Unlearn that society’s definition of *your* reputation is not your business
This one is definitely something I struggled with in my early adult life. There is an insane amount of pressure put on women from conservative backgrounds to maintain this “perfect”, untouched, ladylike, submissive, quiet image. Often, if you make any move that deviates from that image, you’re automatically labeled as a woman who wasn’t “raised properly” by her family. This bothers me to my core. Besides the fact that it gives men a free pass to make all the mistakes they want without being scarred with judgment, it means that women are not allowed to make any mistakes. There is a difference between being human, experimenting, making mistakes, and behaving in a way with no self-respect or respect for your family. Society confuses the two, a lot, and it makes women feel unfairly judged and ashamed for having human experiences.
In my opinion, a powerful strategy to alleviate this type of thinking is to simply talk about it. Own who you are, your experiences, and what you learned. The women who have managed to maintain that “perfect” reputation according to society's standards either feel extremely sheltered and inexperienced or did a much better job at hiding their personal lives from the community. The more we become comfortable openly sharing our stories, the more we’ll realize that we’re not as different from each other as we think. Being vulnerable is hard, but it also creates powerful connection and long lasting change.

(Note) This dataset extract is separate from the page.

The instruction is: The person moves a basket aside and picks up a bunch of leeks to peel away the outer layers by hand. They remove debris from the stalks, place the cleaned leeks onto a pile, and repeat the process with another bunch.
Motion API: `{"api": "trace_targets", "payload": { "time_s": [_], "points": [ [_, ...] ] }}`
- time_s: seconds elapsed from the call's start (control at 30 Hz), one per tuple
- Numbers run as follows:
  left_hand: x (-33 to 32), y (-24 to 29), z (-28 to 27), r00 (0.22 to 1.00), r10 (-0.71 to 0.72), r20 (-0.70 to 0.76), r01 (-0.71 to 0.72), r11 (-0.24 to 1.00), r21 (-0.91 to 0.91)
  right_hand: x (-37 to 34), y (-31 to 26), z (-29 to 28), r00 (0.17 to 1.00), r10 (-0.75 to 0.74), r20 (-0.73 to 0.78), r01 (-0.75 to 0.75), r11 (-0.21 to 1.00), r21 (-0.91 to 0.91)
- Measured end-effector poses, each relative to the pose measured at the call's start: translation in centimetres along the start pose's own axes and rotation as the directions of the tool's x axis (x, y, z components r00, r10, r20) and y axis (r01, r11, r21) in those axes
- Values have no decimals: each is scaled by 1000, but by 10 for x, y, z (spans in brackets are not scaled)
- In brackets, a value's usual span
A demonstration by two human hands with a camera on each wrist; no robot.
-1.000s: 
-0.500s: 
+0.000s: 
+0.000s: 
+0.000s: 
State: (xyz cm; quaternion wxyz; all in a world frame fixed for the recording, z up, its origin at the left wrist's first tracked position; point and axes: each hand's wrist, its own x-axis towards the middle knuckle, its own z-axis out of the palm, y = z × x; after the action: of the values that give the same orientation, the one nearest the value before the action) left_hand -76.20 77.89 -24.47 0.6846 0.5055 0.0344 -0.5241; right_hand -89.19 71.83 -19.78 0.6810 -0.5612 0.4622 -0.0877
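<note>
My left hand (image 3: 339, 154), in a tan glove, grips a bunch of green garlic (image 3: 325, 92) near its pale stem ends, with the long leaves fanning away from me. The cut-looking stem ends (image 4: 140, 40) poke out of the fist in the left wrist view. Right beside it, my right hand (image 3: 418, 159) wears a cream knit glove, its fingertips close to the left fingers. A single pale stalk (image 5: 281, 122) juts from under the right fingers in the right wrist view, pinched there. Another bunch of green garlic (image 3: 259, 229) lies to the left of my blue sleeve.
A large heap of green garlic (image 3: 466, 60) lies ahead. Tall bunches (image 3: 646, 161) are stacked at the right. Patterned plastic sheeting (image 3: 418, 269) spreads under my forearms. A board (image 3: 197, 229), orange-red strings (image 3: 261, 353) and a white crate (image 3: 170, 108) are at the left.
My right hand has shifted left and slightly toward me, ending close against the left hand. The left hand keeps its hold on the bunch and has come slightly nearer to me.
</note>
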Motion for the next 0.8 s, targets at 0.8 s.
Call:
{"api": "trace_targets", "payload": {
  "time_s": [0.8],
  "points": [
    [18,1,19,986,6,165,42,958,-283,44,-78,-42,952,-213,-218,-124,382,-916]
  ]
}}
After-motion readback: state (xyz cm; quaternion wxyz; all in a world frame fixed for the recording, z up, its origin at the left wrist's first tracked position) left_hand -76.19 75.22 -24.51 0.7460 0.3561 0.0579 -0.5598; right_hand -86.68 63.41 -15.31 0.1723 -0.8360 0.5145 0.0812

It’s safe to say we’ve unknowingly adopted beliefs that can have us questioning our self-worth and womanhood. Culture and social constructs create expectations that we can’t necessarily meet. Nor should we want to meet these expectations if they don’t align with who we are. That shouldn’t make us feel like outcasted members of our community. When we start noticing insecurities about different aspects of our lives, we can reframe the question back to ourselves. Do I feel this way because I actually want this or was I convinced this is how I should be?
Trust what comes up and proceed with certainty and confidence.